Identify the risk. If you don’t know what risks you are facing, you can’t address them. But where do you start? Identifying risks can start with a brainstorming session that involves staff from all departments.

It’s important to look at current risks to figure out what is expected. Ranking of risks helps to address most pressing concerns, first.

As you work through the checklist, take the time to research areas you are less familiar with. Also identify risks using methods such as interviews, surveys and facilitated workshops, including emerging risks and events that might bring negative consequences.

Perform a risk assessment: This is how to rank cases, highlighting appropriate responses and where control adequacy is low, and monitoring.

Analysing risks can be difficult due to a lack of information, but a checklist can lessen the burden and help in understanding the whole matrix.

It’s critical to assess the cases and start addressing the most pressing ones classified as high, medium or low.

Assign responsibility to the priority list, ensuring there is someone who will manage and oversee the risks.

It’s a best practice to develop a risk management team consisting of both internal and, if applicable, external people.

Develop a strategy: If you identify any risks, planning can help you to address threats.

For each major risk identified, create a plan to mitigate it. Discuss with the risk management team and act collectively on how you will address it.

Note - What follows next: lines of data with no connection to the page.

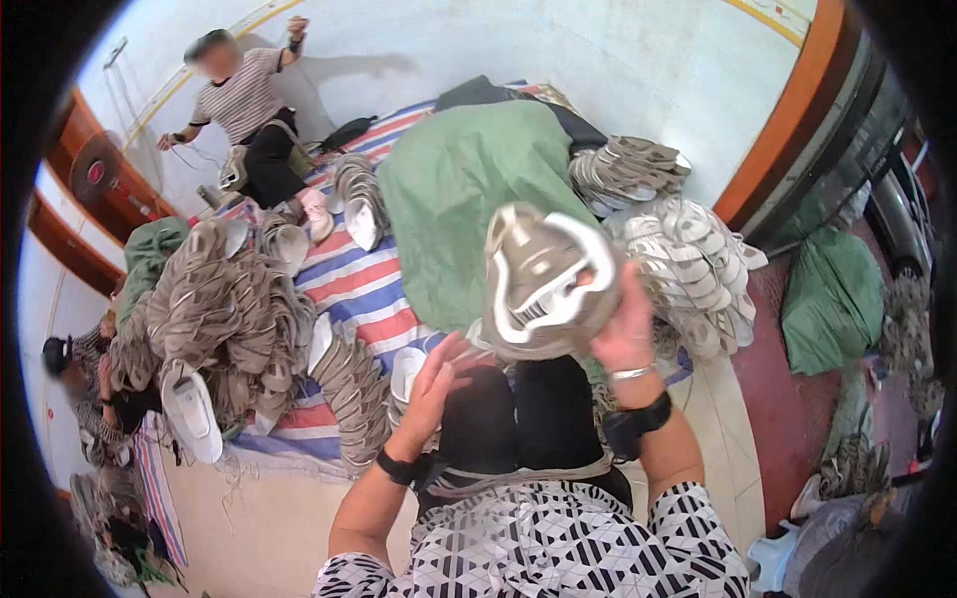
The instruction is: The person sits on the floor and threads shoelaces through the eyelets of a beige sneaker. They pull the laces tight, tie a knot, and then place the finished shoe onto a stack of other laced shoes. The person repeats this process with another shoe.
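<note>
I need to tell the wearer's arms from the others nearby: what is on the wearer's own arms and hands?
Both forearms are bare. The left hand has a black band at the wrist. The right hand has a thin silver bracelet and, below it, a wider black band. No gloves. The short sleeves belong to a top with a black-and-white geometric print.

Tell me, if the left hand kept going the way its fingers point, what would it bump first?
Probably the shoe part that the right hand holds up; the left hand points up toward it, though depth is unclear.
</note>
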Motion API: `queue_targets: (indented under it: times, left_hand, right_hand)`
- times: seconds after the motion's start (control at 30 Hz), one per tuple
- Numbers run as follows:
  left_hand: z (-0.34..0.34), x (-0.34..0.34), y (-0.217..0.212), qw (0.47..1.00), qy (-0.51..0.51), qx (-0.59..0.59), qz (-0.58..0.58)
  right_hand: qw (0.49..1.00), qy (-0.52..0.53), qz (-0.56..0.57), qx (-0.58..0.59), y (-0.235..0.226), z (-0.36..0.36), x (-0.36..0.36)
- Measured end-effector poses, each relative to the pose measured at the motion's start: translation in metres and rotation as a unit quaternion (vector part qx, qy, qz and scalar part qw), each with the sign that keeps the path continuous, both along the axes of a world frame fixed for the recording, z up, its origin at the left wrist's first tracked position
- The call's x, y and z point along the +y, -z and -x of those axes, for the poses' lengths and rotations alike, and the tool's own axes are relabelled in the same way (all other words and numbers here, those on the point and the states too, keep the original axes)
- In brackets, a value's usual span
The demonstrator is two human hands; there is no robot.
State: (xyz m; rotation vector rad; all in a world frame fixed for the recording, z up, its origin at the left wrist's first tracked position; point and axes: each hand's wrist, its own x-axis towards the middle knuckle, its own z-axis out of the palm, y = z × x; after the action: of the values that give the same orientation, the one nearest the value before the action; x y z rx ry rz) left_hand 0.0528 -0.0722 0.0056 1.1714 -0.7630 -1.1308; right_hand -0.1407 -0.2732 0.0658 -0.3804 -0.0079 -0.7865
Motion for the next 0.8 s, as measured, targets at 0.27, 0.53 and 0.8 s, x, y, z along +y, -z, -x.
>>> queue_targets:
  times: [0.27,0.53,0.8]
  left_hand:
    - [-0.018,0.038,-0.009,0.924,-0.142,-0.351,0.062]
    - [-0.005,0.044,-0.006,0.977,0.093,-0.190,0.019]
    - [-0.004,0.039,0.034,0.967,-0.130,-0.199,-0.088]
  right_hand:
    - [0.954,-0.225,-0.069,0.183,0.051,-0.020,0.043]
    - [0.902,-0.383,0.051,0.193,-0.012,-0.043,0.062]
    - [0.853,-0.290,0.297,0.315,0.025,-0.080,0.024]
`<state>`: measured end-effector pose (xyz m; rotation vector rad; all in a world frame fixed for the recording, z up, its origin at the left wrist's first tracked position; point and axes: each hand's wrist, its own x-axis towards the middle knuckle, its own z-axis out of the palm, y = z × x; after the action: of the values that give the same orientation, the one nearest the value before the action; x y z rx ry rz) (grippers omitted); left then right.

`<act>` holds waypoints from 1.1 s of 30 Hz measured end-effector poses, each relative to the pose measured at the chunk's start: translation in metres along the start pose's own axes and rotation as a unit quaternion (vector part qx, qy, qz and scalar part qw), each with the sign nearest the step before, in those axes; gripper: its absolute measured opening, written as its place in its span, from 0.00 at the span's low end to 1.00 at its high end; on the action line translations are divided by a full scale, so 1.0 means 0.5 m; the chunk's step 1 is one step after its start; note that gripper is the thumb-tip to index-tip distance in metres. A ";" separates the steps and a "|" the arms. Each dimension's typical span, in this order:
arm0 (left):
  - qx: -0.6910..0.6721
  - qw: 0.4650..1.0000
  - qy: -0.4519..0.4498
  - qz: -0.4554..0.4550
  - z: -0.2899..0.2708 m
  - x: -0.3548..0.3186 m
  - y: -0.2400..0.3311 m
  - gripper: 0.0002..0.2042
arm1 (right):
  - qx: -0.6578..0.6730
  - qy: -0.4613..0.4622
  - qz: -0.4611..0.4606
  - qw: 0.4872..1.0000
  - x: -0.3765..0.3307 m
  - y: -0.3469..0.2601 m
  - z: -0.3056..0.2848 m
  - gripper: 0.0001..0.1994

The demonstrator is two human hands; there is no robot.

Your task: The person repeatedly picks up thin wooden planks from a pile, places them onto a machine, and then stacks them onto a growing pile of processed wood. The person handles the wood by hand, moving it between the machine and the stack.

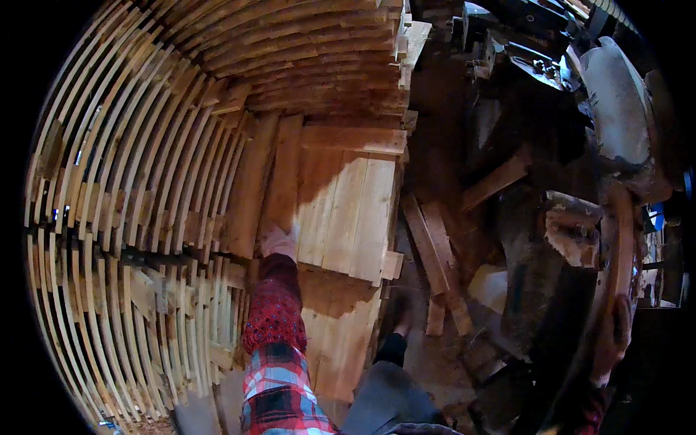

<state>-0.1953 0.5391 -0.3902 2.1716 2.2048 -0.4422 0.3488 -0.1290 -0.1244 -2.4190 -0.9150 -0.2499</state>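
My left hand reaches forward in a dark red knitted cuff and plaid sleeve. It closes over the near end of a narrow reddish wooden board; the fingertips are blurred. That board lies beside a wider plank on its left and a flat stack of pale boards on its right, partly in bright light. Far off at the lower right, my right hand lies in shadow against a long brown wooden piece. Its fingers are too dark to make out.
Tall racks of stacked slats curve along the left and a pile of planks rises at the back. Loose offcuts lie on the floor to the right, near my foot. Dark machinery and a pale bulky sack-like shape stand beyond.
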 end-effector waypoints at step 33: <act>-0.822 0.498 0.004 -0.276 -0.058 -0.108 -0.256 0.31 | -0.089 -0.064 -0.210 0.972 -0.220 -0.062 -0.157 0.20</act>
<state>-0.3137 0.4929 -0.3273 0.3468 1.5711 1.2171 0.2467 -0.2138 -0.0838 -2.3982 -1.5225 -0.3455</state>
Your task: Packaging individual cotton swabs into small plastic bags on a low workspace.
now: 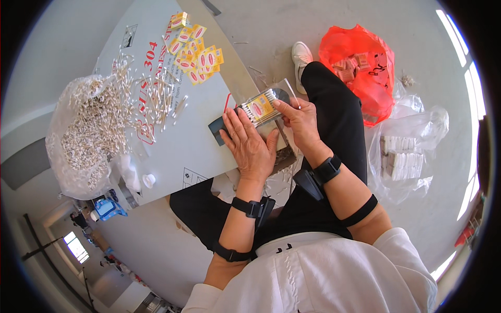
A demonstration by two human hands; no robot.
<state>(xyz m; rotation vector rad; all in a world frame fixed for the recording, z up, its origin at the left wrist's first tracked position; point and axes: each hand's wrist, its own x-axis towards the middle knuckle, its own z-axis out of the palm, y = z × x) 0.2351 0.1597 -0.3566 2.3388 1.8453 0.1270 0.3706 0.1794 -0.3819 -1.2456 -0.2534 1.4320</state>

As these changes occur, it’s critical to update your plan so that you don’t lose sight of potential threats.

Using a risk culture, you should support risk management through executive communication and exhibit desired risk management behaviors.

Determine a risk appetite to no not only help your team in understanding the risks, but also align views before an incident occurs.

Reporting risks should also follow assessments and also integrate ERM into decision-making.

From the above, the adage of ‘prevention is better than cure’ can be seen.

Getting it right helps to solidify operations and give a competitive edge in the marketplace.